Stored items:
***

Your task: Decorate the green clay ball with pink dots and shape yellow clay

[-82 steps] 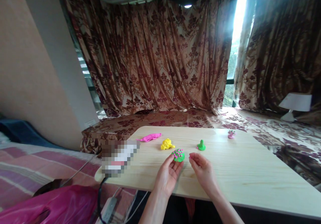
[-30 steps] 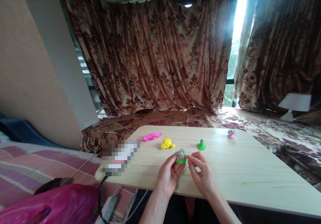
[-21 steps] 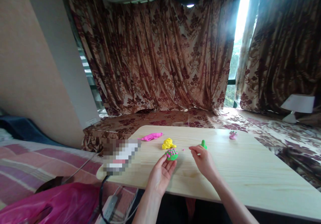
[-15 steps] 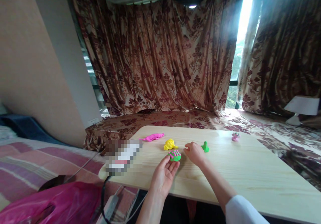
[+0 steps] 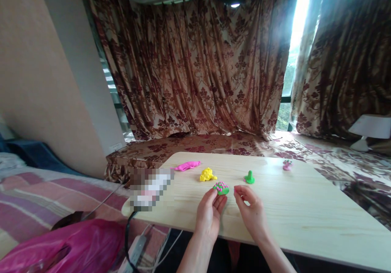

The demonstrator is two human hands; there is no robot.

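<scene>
A green modelling-clay cap dotted with small pink balls [image 5: 221, 188] rests in the fingers of my left hand [image 5: 208, 215], held just above the table. Close to its right, my right hand [image 5: 251, 208] has thumb and forefinger pinched together, with a tiny pink bit of clay [image 5: 235, 191] at the tips. The two hands are apart. Behind them stands a green clay piece [image 5: 249, 177] with an upright stem on a wider base. A lumpy yellow clay shape [image 5: 207, 175] lies beyond my left hand.
A long pink clay lump [image 5: 187, 166] lies at the far left of the wooden table [image 5: 305, 208]. A small pink clay figure [image 5: 287, 165] stands far right. A blurred-out white object [image 5: 152, 187] with a black cable covers the left edge. A pink bag [image 5: 70, 244] lies below.
My right hand has moved back from near the green stemmed piece and turned, fingertips now pinched beside the cap. My left hand has shifted slightly right with the cap, which is tilted more.
</scene>
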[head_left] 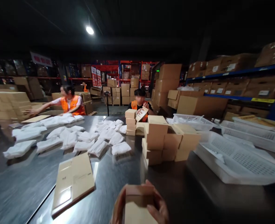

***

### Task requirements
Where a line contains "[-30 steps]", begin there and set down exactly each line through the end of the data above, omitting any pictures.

### Task result
[-30 steps] 
[-21 steps] 
[-15 steps] 
[+0 steps] 

The demonstrator is two human hands; there is no robot.

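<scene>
A green modelling-clay cap dotted with small pink balls [image 5: 221, 188] rests in the fingers of my left hand [image 5: 208, 215], held just above the table. Close to its right, my right hand [image 5: 251, 208] has thumb and forefinger pinched together, with a tiny pink bit of clay [image 5: 235, 191] at the tips. The two hands are apart. Behind them stands a green clay piece [image 5: 249, 177] with an upright stem on a wider base. A lumpy yellow clay shape [image 5: 207, 175] lies beyond my left hand.
A long pink clay lump [image 5: 187, 166] lies at the far left of the wooden table [image 5: 305, 208]. A small pink clay figure [image 5: 287, 165] stands far right. A blurred-out white object [image 5: 152, 187] with a black cable covers the left edge. A pink bag [image 5: 70, 244] lies below.
My right hand has moved back from near the green stemmed piece and turned, fingertips now pinched beside the cap. My left hand has shifted slightly right with the cap, which is tilted more.
</scene>
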[head_left] 

This finishes the response to the exercise.